Mientras respeta el texto de William Shakespeare en una versión de largo aliento, el director Rivas propone un espectáculo con pretensiones enormes en un recinto pequeño, un café concert de poco más de 30 asientos, entre algunas mesas y una pequeña tribuna.

No es la primera vez que el Príncipe de Dinamarca es interpretado por una mujer -ya lo hicieron Sarah Bernhardt, Asta Nielsen y la contemporánea Blanca Portillo-, pero la osadía no deja de tener su encanto.

Se supone que lo sombrío del personaje, su sensibilidad extrema, su dualidad de conducta, aún su locura fingida o no… son elementos que una actriz puede asumir con absoluta autoridad si es que su oficio y herramientas se lo permiten.

Eso es lo que sucede con Toscano, quien si bien tiene antecedentes escénicos interesantes -”Madera de reyes”, ”La prueba”-, trasciende más por su actuación en TV, medio donde se trabaja sobre todo con el rostro y la voz.

El teatro exige otras categorías, requiere posturas, posiciones de manos, emisión audible y dosificada, aun en un ámbito pequeño como el de Arriba de Rivas, donde los intérpretes intiman con el espectador y a veces invaden su espacio.

La actriz sale airosa de su compromiso, valioso en la intención de confirmar el oficio, con un Hamlet andrógino pero no afeminado, por momentos conmovedor y novedoso, de comprensible dicción y clara delineación psicológica.

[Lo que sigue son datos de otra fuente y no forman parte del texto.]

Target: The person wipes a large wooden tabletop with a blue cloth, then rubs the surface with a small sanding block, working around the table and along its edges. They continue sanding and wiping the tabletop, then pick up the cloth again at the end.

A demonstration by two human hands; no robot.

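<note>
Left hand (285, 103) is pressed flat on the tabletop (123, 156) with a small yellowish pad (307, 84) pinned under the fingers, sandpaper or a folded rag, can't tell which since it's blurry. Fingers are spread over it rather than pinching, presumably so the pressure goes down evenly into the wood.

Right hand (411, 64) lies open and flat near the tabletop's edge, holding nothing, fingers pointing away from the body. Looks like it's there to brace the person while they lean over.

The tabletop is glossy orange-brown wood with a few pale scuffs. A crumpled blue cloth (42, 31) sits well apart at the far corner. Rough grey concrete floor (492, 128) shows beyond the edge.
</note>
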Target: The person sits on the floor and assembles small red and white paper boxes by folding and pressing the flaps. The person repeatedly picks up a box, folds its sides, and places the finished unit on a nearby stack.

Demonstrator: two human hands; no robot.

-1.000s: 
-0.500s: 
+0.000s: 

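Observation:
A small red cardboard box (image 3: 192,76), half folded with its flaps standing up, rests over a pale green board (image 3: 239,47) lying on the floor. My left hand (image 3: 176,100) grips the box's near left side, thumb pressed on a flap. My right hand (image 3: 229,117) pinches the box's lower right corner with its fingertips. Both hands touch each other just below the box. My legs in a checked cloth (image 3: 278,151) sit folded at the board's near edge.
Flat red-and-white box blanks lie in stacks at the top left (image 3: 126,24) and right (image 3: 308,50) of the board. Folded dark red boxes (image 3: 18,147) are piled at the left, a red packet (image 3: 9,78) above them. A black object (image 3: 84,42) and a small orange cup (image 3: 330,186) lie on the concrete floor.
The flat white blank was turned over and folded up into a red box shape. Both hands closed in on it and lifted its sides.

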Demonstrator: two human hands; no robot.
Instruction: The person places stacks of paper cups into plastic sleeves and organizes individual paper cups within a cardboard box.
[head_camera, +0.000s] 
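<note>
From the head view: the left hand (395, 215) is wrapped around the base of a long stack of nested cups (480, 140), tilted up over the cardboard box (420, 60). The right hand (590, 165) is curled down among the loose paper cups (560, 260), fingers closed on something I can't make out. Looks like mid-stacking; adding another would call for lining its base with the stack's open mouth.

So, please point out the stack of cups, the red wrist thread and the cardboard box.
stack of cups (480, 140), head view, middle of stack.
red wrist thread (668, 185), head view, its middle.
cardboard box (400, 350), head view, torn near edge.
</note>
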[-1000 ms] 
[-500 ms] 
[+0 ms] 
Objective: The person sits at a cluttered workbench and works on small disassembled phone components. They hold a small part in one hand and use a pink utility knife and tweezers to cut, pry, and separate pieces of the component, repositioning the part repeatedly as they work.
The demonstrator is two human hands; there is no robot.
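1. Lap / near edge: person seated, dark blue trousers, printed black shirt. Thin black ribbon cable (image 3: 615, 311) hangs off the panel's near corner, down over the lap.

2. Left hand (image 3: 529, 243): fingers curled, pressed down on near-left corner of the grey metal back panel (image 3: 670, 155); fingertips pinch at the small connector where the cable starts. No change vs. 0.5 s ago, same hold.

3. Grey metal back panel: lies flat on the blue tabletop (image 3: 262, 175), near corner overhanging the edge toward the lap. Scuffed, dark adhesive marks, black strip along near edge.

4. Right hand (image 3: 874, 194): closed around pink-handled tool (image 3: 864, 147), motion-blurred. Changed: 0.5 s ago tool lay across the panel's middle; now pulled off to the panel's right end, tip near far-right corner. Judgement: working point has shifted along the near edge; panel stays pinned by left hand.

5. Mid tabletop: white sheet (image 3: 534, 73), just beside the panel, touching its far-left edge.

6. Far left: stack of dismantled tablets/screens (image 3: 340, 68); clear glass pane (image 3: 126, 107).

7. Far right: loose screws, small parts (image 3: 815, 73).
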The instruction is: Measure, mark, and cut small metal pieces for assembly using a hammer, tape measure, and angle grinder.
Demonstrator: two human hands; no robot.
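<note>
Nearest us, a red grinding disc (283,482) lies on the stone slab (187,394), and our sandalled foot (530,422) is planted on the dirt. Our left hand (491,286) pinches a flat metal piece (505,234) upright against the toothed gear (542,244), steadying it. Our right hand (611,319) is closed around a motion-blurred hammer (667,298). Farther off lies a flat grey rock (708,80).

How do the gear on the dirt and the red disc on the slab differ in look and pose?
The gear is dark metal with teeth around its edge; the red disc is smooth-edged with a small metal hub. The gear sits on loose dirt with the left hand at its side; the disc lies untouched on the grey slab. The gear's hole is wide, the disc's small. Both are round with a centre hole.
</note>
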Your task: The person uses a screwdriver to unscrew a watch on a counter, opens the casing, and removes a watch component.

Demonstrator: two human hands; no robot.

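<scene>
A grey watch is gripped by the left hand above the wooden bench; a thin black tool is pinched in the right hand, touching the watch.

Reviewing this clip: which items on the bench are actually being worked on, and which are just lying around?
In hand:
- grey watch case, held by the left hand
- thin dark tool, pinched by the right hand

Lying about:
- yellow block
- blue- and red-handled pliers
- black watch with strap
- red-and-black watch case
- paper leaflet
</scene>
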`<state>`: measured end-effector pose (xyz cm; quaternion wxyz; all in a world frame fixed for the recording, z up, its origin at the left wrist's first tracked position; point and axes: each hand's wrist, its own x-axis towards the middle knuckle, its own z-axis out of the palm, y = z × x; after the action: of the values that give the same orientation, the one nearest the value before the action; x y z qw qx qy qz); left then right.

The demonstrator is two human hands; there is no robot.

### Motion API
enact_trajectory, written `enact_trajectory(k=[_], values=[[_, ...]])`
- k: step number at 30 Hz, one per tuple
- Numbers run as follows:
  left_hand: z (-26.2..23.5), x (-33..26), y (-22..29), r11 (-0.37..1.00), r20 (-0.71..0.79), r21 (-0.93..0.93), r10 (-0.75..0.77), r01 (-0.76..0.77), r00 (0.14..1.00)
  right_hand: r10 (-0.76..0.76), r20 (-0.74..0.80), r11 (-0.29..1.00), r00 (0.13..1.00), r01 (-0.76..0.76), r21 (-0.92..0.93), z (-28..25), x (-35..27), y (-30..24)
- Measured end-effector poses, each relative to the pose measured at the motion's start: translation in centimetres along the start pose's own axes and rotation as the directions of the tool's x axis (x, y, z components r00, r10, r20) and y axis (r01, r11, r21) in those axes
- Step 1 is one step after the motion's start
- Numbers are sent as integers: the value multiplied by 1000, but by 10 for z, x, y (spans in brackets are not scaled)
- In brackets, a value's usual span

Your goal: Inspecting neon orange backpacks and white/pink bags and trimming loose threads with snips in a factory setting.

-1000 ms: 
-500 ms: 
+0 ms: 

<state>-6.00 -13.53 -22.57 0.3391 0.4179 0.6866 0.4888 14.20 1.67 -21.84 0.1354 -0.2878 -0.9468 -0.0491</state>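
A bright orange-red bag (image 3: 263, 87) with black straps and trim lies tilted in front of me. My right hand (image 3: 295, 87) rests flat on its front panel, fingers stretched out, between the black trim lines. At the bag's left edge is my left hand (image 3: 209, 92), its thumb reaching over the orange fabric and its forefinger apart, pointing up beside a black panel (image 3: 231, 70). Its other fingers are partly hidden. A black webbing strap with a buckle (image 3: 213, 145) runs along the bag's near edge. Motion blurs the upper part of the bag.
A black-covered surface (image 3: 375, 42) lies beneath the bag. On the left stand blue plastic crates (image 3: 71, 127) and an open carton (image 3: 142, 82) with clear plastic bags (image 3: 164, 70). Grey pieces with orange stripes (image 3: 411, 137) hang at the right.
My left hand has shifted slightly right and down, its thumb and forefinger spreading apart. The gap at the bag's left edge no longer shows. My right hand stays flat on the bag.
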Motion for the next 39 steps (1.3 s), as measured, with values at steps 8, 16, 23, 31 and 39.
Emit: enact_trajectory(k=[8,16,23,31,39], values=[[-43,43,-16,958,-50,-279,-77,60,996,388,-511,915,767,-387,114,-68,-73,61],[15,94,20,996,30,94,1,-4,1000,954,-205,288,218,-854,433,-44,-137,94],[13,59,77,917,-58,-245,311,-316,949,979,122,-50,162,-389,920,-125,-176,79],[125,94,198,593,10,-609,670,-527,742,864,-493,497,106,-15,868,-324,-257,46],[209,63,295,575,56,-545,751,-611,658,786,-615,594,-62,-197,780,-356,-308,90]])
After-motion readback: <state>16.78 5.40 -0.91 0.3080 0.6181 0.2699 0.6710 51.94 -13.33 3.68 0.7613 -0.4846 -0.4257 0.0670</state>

Claro que Toscano no está sola en esas virtudes. Las comparte con Mercedes Spangenberg a cargo del papel de Ofelia pero también de Horacio, el íntimo amigo del protagonista, en un juego de ambigüedad que el director Rivas controla con pericia.

El travestismo también hace su apuesta en el trabajo de Catherine Biquard como un presentador de music-hall notoriamente inspirado en el Chaplin de ”Tiempos modernos”, personaje que va hilando el relato, distanciándolo desde una irónica actualidad.

La actriz asume, asimismo, el papel del Sepulturero con profundidad y, sobre todo, humor, mientras otros compañeros de la docena de intérpretes cumplen doble papel: es potente la labor de Pablo Mariuzzi como Laertes -hermano de Ofelia- y el amigo Ricardo, Rosencrantz en el original.

La puesta de Rivas aspira a una dimensión que se contradice con lo exhiguo de la escena: busca y a veces encuentra atisbos de espectacularidad en el despliegue de los actores y sagaces recursos como las varias representaciones del Fantasma y, en menor medida, la tela que encubre la actuación de los cómicos de la legua convocados por Hamlet para deschavar la conducta asesina e incestuosa de su madre y su tío.

Hay algún exceso, es cierto, en el tema de la ambigüedad, como la afeitada con jabón y navaja del terso cutis de Toscano, aunque no molesta que Mercedes Spangenberg canturree ”El lobito bueno” mientras cambia de personaje y género como quien cambia de piel.

”Hamlet (La metamorfosis)” se ofrece en Arriba de Rivas (Estados Unidos 308), viernes y sábados a las 20.30 y domingos a las 20.